Any thoughts on this?
SHA1 was designed to prevent recovery of the original text from the hash. However, SHA1 databases exists, that allow to lookup the common passwords by their SHA hash.
Is it possible to reverse a SHA-1?
SHA-1 was meant to be a collision-resistant hash, whose purpose is to make it hard to find distinct messages that have the same hash. It is also designed to have preimage-resistant, that is it should be hard to find a message having a prescribed hash, and second-preimage-resistant, so that it is hard to find a second message having the same hash as a prescribed message.
SHA-1's collision resistance is broken practically in 2017 by Google's team and NIST already removed the SHA-1 for signature purposes in 2015.
SHA-1 pre-image resistance, on the other hand, still exists. One should be careful about the pre-image resistance, if the input space is short, then finding the pre-image is easy. So, your secret should be at least 128-bit.
SHA-1("My Secret Key"+"a timestamp")
This is the pre-fix secret construction has an attack case known as the length extension attack on the Merkle-Damgard based hash function like SHA-1. Applied to the Flicker. One should not use this with SHA-1 or SHA-2. One can use
HMAC-SHA-256 (HMAC doesn't require the collision resistance of the hash function therefore SHA-1 and MD5 are still fine for HMAC, however, forgot about them) to achieve a better security system. HMAC has a cost of double call of the hash function. That is a weakness for time demanded systems. A note; HMAC is a beast in cryptography.
KMAC is the pre-fix secret construction from SHA-3, since SHA-3 has resistance to length extension attack, this is secure.
Use BLAKE2 with pre-fix construction and this is also secure since it has also resistance to length extension attacks. BLAKE is a really fast hash function, and now it has a parallel version BLAKE3, too (need some time for security analysis). Wireguard uses BLAKE2 as MAC.
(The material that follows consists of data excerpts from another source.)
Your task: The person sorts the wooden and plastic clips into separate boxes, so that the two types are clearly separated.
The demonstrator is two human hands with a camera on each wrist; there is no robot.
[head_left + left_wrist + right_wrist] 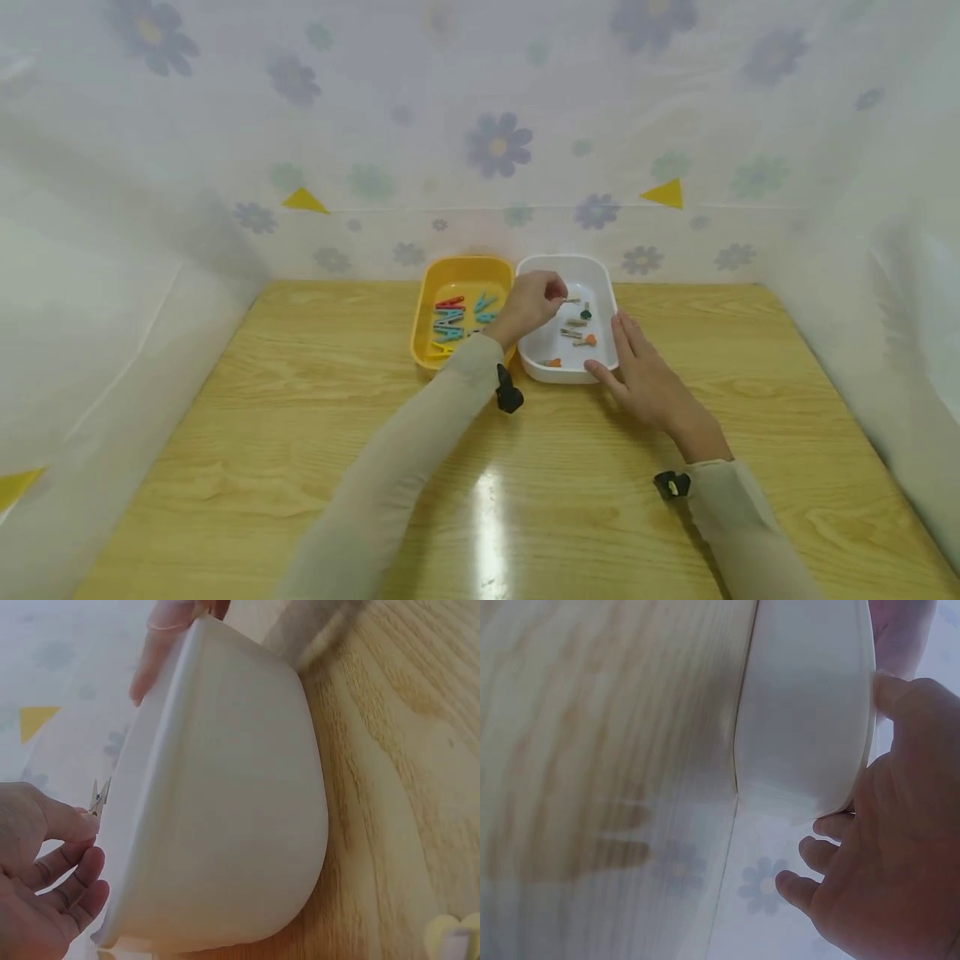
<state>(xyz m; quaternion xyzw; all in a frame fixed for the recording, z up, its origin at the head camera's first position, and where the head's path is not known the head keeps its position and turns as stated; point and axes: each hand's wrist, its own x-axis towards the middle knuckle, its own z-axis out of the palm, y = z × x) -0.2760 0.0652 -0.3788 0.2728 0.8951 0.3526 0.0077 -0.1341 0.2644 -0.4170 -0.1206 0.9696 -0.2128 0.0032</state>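
Note:
My left hand (531, 304) reaches over the white basin (570, 377) and pinches a small wooden clothespin (98, 799) between thumb and forefinger. Its legs point upward in the left wrist view. My right hand (651, 385) rests against the basin's right front corner, thumb at the front rim and fingers along the right side. Inside the basin lie several small wooden clothespins (576, 323), some with orange or dark green decorations. To the left stands the yellow basin (417, 333), with colored plastic clothespins (450, 319) in rows; my left forearm hides part of it.
Both basins stand side by side at the back of the wood-grain table (315, 433), close to a flower-patterned curtain (450, 100). White sheets hang at the left and right. Yellow triangles (666, 193) mark the back curtain.

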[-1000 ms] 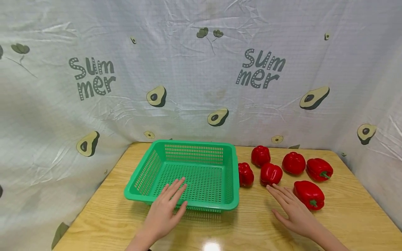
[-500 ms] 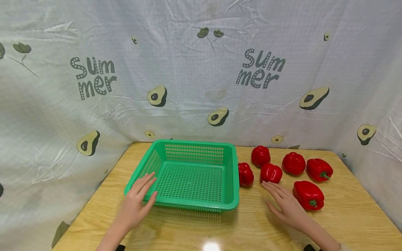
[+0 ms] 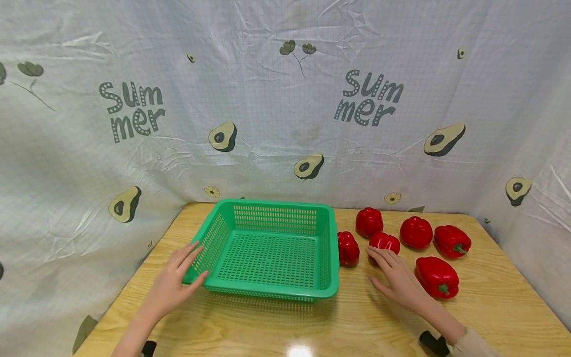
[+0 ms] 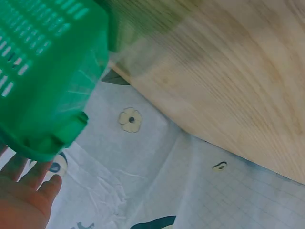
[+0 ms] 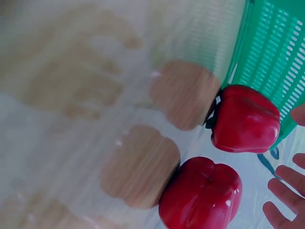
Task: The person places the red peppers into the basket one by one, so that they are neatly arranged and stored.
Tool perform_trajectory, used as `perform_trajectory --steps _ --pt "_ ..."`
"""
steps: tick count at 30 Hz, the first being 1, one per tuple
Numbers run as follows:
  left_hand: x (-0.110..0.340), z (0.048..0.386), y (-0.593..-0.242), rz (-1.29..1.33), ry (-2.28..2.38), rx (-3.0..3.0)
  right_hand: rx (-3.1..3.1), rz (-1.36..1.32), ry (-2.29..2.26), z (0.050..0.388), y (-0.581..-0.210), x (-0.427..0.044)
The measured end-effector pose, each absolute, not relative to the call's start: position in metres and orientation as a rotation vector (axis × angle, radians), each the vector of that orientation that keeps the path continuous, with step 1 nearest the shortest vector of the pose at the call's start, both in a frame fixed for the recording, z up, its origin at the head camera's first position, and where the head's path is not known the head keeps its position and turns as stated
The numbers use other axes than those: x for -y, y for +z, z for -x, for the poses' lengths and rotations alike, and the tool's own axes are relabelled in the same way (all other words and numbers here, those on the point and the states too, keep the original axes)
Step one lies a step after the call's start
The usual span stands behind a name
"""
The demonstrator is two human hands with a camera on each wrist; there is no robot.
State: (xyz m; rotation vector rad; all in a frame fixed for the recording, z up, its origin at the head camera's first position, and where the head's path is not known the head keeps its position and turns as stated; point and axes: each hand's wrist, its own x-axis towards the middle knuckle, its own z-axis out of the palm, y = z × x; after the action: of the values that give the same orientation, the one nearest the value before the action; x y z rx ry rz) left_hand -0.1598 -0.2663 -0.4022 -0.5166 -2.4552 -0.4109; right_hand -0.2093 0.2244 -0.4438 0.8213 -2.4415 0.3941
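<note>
My left hand [image 3: 169, 282] is at the left front corner of a green plastic basket [image 3: 272, 291], fingers extended and thumb apart. In the left wrist view its fingertips are close to the basket's rim; whether they touch it I cannot tell. My right hand [image 3: 399, 282] hovers with straight fingers in front of a red bell pepper [image 3: 384, 240], partly covering it. Nothing is held in that hand. Another bell pepper [image 3: 348, 249] sits close against the basket's right side. The right wrist view shows both a bell pepper [image 5: 248, 119] by the basket and the spread right hand [image 5: 293, 195].
More red bell peppers lie on the wooden table [image 3: 486, 302] to the right: a back pepper [image 3: 369, 221], a middle one [image 3: 416, 232], and two showing green stems, a far-right pepper [image 3: 452, 241] and a nearer pepper [image 3: 437, 277]. A printed cloth [image 3: 267, 99] hangs behind.
My left hand has moved left from the basket's front edge to its left corner. My right hand has shifted slightly left and forward, over the pepper. Basket and peppers stay put.
</note>
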Motion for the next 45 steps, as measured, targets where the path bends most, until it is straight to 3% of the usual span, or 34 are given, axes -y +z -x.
perform_trajectory --steps 20,45 --pt "0.288 0.163 -0.405 0.357 -0.574 2.852 2.617 -0.744 0.319 0.244 -0.438 -0.199" --pt "0.287 0.165 -0.409 0.339 -0.644 2.877 2.659 -0.683 0.253 0.273 -0.452 -0.178"
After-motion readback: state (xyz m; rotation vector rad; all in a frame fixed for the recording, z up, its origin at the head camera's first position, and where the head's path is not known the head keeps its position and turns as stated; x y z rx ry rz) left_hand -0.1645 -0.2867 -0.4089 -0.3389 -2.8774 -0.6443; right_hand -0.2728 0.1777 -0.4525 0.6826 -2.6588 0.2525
Then I include this SHA-1 in the communication and the server, which can do the same calculation. And hopefully, nobody would be able to figure out the "secret key".
But is this really true?
If you know that this is how I did it, you would know that I did put a timestamp in there and you would see the SHA-1. Can you then use those two and figure out the "secret key"?
secret_key = bruteforce_sha1(sha1, timestamp)
You did not define the size of your secret. If your attacker knows the timestamp, then they try to look for it by searching. If we consider the collective power of the Bitcoin miners, as of 2022, they reach around ~293 double SHA-256 in a year. Therefore, you must adjust your security according to your risk. As of 2022, NIST's minimum security is 112-bit. One should consider the above 128-bit for the secret size.
Note1: I guess you could brute force in some way, but how much work would that actually be?
Given the answer above. As a special case, against the possible implementation of Grover's algorithm ( a Quantum algorithm for finding pre-images), one should use hash functions larger than 256 output size.
Note2: I don't plan to encrypt any data, I just would like to know who sent it.
This is not the way. Your construction can only work if the secret is mutually shared like a DHKE. That is the secret only known to party the sender and you. Instead of managing this, a better way is to use digital signatures to solve this issue. Besides, one will get non-repudiation, too.
Any hashing algorithm is reversible, if applied to strings of max length L. The only matter is the value of L. To assess it exactly, you could run the state of art dehashing utility, hashcat. It is optimized to get best performance of your hardware.
That's why you need long passwords, like 12 characters. Here they say for length 8 the password is dehashed (using brute force) in 24 hours (1 GPU involved). For each extra character multiply it by alphabet length (say 50). So for 9 characters you have 50 days, for 10 you have 6 years, and so on. It's definitely inaccurate, but can give us an idea, what the numbers could be.